* **EXERCISE PROMPT**:
Look over the lines below. Report each one that includes the string "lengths".

* **EXERCISE INPUTS**:
=== Begin Enclosure ===

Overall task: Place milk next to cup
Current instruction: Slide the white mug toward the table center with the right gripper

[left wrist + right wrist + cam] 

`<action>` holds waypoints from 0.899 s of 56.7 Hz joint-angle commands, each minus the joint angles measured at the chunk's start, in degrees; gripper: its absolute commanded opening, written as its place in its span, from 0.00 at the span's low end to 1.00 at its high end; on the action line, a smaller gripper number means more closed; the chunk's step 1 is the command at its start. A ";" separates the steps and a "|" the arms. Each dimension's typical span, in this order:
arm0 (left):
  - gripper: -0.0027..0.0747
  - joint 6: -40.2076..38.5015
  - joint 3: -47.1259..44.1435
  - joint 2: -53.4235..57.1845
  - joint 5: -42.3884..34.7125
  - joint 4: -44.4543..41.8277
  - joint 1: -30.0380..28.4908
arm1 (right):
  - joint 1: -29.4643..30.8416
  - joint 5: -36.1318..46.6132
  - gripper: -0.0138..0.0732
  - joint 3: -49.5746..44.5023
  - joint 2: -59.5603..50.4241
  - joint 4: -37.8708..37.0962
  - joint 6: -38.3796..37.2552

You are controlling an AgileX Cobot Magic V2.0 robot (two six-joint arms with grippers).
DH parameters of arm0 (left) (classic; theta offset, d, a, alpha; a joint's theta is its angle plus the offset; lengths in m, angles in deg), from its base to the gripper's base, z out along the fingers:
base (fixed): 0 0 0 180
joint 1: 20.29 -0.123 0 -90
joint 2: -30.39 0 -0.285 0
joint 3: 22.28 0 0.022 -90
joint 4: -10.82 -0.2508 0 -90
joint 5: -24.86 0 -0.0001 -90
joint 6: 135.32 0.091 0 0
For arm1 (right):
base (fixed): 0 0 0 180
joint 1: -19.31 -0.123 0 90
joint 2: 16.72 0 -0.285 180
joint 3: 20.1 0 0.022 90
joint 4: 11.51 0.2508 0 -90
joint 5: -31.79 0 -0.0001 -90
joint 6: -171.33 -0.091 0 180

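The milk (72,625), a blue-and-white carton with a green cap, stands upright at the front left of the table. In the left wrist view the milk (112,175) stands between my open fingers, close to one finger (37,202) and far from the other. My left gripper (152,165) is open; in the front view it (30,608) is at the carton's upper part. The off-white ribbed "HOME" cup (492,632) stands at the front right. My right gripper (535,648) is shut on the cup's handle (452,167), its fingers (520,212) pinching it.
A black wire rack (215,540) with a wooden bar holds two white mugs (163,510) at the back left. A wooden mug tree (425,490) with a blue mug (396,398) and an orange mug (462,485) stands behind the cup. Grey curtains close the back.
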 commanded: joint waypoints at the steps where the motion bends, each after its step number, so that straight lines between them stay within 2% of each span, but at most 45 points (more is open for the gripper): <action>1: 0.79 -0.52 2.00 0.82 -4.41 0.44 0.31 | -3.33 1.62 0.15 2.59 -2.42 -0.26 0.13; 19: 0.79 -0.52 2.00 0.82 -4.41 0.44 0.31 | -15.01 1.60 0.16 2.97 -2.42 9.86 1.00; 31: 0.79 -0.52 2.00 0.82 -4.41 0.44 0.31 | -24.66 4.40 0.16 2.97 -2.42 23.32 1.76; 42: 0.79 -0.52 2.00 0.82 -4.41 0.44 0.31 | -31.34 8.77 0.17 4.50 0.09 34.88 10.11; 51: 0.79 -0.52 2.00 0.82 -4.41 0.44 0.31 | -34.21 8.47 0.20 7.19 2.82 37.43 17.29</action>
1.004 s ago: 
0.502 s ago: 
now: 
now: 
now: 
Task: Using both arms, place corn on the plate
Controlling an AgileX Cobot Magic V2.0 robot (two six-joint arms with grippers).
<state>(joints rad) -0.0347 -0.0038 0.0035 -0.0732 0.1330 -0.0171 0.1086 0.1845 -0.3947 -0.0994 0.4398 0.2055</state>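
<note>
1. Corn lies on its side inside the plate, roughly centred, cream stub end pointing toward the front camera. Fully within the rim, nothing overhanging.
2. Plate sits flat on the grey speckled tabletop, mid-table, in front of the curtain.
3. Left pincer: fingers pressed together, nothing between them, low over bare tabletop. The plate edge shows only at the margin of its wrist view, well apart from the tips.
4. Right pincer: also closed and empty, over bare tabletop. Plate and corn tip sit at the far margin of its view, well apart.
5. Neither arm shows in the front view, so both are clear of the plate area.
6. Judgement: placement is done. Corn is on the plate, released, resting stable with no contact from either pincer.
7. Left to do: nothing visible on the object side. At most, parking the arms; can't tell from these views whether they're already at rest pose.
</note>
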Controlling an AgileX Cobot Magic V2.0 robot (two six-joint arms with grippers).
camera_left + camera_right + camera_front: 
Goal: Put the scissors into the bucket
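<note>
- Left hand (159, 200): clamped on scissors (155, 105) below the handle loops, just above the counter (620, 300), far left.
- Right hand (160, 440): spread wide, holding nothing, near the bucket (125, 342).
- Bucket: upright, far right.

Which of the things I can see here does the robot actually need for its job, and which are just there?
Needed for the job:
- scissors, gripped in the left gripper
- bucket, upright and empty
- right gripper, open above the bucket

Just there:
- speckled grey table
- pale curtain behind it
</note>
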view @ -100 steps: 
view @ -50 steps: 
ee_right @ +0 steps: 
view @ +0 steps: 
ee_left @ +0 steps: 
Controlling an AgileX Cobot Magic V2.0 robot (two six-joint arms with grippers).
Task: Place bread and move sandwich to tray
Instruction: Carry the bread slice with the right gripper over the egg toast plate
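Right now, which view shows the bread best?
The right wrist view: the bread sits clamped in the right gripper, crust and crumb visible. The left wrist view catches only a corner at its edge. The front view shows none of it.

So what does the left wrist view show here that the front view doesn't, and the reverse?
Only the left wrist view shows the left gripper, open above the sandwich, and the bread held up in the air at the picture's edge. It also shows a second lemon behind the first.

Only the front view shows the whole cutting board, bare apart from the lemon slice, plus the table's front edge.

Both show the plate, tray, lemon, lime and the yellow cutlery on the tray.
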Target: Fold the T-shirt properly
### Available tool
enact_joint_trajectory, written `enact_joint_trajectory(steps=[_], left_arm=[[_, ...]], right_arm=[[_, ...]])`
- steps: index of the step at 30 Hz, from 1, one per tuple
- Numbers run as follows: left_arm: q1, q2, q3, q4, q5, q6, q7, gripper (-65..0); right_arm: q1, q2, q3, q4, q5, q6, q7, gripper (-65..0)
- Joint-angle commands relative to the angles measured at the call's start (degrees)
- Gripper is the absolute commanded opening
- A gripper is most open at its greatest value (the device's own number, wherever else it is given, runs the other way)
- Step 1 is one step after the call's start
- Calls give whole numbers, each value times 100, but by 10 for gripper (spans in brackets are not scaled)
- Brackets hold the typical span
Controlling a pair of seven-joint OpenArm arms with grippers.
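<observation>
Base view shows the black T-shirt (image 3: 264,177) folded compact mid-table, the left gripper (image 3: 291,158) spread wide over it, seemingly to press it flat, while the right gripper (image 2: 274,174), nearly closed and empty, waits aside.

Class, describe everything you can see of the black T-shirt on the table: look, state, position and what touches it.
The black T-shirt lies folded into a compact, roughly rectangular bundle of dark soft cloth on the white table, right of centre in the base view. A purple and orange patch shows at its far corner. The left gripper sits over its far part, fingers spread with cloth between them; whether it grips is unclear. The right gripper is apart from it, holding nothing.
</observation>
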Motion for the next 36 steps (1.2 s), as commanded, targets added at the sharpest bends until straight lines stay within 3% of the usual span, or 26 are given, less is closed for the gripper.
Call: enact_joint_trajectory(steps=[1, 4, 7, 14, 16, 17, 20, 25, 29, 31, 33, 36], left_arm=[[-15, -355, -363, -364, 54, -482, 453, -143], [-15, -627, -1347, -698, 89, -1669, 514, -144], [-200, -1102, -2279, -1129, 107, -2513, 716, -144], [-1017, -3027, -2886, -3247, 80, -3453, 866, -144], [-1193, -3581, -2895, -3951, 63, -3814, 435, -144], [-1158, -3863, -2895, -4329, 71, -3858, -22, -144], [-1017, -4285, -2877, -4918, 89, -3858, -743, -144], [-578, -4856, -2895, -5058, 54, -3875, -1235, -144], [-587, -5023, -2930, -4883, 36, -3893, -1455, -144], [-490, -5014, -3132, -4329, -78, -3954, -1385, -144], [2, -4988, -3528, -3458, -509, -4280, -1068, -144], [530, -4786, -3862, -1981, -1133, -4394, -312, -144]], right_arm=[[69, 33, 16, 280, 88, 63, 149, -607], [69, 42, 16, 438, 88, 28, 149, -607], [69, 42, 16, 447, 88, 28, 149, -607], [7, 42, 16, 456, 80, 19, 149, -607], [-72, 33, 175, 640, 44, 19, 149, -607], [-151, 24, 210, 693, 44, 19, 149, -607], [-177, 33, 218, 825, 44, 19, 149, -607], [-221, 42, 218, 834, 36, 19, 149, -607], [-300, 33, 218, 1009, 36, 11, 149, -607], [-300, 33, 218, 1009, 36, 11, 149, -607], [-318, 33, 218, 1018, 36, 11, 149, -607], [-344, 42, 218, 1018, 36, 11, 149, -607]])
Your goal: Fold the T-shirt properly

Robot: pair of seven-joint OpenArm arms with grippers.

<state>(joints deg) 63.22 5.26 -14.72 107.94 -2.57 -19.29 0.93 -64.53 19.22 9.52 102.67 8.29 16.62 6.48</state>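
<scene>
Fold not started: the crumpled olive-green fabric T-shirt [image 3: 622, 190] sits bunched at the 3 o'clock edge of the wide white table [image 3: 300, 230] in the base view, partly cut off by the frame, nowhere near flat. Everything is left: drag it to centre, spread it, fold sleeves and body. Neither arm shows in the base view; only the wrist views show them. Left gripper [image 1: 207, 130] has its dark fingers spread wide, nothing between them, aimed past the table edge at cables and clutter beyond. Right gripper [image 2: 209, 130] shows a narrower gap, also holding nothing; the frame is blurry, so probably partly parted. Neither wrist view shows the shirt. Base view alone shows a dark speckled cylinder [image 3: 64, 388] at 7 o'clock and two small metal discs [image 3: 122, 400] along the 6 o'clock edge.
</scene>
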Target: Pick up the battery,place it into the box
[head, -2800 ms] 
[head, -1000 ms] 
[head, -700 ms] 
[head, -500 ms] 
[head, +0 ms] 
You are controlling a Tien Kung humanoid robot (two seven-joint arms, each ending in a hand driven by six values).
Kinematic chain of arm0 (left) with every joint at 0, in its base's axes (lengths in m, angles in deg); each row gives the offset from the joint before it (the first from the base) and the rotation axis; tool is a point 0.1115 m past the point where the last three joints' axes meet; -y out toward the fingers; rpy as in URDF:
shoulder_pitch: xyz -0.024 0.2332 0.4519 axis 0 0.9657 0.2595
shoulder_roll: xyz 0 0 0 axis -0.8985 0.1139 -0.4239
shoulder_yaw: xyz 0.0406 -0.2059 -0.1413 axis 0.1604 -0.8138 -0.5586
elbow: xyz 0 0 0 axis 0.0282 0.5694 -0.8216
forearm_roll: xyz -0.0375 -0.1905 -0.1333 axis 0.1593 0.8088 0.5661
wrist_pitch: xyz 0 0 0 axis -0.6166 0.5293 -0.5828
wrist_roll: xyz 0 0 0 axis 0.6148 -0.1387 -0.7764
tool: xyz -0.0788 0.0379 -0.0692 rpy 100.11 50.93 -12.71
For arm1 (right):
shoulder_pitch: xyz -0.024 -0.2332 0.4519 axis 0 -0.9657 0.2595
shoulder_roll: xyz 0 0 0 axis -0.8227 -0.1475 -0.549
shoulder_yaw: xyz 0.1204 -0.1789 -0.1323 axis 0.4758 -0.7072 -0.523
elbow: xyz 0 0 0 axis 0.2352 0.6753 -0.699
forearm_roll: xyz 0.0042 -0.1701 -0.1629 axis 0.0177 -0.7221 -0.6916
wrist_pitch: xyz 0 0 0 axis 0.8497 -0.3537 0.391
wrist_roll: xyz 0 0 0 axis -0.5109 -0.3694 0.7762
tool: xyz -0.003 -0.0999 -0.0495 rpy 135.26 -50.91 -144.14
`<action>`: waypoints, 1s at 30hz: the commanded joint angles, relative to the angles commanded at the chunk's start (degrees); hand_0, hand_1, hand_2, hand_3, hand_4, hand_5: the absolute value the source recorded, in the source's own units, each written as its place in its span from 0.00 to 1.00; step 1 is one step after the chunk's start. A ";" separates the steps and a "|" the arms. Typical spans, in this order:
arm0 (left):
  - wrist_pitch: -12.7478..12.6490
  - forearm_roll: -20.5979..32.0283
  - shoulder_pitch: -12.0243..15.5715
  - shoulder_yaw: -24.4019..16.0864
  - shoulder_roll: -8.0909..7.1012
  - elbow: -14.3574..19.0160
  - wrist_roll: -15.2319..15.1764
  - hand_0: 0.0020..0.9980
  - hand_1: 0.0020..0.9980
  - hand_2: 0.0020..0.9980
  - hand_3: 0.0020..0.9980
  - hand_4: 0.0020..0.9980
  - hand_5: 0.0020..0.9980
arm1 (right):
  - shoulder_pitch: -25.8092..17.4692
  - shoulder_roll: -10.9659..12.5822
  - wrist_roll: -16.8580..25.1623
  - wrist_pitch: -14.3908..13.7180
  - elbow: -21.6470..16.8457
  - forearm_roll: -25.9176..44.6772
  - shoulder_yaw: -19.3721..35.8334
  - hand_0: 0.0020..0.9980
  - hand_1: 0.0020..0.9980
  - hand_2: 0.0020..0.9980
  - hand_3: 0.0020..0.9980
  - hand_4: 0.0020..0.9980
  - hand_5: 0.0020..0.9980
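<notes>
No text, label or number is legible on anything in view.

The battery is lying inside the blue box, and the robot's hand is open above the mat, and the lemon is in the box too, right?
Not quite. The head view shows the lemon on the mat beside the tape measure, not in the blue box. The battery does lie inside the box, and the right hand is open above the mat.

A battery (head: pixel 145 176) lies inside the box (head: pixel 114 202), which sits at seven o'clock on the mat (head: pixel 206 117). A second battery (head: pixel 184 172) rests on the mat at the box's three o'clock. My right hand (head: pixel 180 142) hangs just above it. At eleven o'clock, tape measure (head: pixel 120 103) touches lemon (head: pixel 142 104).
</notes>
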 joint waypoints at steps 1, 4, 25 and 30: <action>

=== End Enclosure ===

* **ANSWER FOR THIS EXERCISE**:
DH parameters of arm0 (left) (classic; theta offset, d, a, alpha; a joint's theta is its angle plus the offset; lengths in m, angles in deg), from its base to the gripper's base, z out along the fingers:
Kinematic chain of arm0 (left) with every joint at 0, in its base's axes (lengths in m, angles in deg); each row gives the offset from the joint before it (the first from the base) and the rotation axis; tool is a point 0.1115 m past the point where the last three joints' axes meet; -y out toward the fingers; rpy as in URDF:

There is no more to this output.